Узнав, что Австро-Венгрия объявила войну Сербии, русский император тут же послал телеграмму своему немецкому кузену. «В этот особенно серьезный момент я прибегаю к твоей помощи, – писал он. – Позорная война была объявлена слабой стране. Возмущение в России, вполне разделяемое мною, безмерно. Предвижу, что очень скоро, уступая производящемуся на меня давлению, я буду вынужден принять крайние меры, которые приведут к войне. Стремясь предотвратить такое бедствие, как Европейская война, я умоляю тебя, во имя нашей старой дружбы, сделать все возможное в целях недопущения твоих союзников зайти слишком далеко». Следовательно, император опасался войны России с Австро-Венгрией и просил Вильгельма воздействовать на Вену с тем, чтобы не допустить этого. Сама Германия в качестве врага все еще не рассматривалась.

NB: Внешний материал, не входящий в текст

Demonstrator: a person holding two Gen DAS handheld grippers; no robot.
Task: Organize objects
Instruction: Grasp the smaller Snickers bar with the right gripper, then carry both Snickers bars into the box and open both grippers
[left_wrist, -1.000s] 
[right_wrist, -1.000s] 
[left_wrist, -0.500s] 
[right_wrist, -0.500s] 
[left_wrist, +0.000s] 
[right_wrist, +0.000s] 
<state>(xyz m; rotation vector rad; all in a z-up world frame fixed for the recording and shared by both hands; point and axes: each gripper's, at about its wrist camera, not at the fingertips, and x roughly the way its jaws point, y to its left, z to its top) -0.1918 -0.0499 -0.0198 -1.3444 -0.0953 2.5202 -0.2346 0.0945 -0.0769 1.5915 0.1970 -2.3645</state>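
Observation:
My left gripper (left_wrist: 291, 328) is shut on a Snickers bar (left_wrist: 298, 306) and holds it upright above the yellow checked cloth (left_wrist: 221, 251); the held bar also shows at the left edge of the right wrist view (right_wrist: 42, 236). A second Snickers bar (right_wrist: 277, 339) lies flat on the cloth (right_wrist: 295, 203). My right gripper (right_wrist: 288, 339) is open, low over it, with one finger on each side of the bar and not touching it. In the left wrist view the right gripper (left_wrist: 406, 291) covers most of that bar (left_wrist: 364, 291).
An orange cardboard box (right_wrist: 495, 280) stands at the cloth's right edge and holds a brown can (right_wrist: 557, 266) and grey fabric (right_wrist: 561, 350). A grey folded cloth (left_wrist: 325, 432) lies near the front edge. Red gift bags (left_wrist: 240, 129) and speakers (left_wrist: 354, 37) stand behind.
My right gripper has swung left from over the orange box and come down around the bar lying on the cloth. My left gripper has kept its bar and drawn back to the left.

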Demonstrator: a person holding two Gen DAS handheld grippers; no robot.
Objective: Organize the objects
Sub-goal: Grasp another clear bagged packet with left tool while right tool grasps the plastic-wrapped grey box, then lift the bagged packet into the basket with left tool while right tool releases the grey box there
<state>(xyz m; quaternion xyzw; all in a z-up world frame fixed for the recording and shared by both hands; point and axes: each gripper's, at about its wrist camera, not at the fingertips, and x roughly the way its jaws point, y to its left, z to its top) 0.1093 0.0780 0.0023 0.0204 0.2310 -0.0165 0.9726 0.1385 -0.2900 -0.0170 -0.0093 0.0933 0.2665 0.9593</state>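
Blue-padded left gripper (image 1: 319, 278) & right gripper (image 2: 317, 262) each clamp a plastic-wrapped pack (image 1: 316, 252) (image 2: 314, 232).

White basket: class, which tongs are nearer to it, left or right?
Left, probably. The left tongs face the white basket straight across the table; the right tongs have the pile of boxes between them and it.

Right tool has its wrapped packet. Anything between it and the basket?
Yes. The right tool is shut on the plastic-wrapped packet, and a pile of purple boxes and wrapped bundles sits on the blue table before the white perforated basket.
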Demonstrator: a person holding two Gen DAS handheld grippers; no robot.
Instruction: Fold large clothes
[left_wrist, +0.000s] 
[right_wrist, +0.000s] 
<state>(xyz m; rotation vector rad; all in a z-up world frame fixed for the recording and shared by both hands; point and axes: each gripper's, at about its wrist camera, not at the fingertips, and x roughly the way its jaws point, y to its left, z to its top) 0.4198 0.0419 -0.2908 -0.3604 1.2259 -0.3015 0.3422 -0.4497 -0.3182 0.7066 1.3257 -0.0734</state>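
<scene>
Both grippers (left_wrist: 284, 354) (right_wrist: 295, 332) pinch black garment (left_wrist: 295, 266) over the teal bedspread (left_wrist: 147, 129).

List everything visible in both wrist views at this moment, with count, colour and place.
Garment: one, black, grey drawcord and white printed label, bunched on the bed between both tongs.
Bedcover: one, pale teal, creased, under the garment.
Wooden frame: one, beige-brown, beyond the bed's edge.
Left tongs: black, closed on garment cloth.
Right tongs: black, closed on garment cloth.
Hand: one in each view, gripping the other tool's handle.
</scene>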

В Берлине также не желали войны с Россией. 16 (29) июля Вильгельм телеграфировал в Петербург: «… Я считаю вполне возможным для России остаться только зрителем австро-сербского конфликта и не вовлекать Европу в самую ужасную войну, какую ей когда-либо приходилось видеть. Полагаю, что непосредственное соглашение твоего правительства с Веной возможно и желательно, и, как я уже телеграфировал тебе, мое правительство прилагает все усилия к тому, чтобы достигнуть этого соглашения».
Но в это время в России уже была объявлена частичная мобилизация, приведшая в движение огромную военную машину. Не увидеть этого в Берлине не могли. Поэтому утром 17 (30) июля Николай направил туда очередную телеграмму с объяснениями происходящего. «…Военные приготовления, вошедшие теперь в силу, были решены пять дней тому назад как мера защиты ввиду приготовлений Австрии, – оправдывался он. – От всего сердца надеюсь, что эти наши приготовления ни с какой стороны не помешают твоему посредничеству, которое я высоко ценю. Необходимо сильное давление с твоей стороны на Австрию для того, чтобы она пришла к соглашению с нами».
В этот же день к императору прибыл на доклад министр иностранных дел Сазонов. Он убедил его в неизбежности войны и в необходимости приступить к всеобщей мобилизации.
– Это значит обречь на смерть сотни тысяч русских людей! – сокрушался Николай II.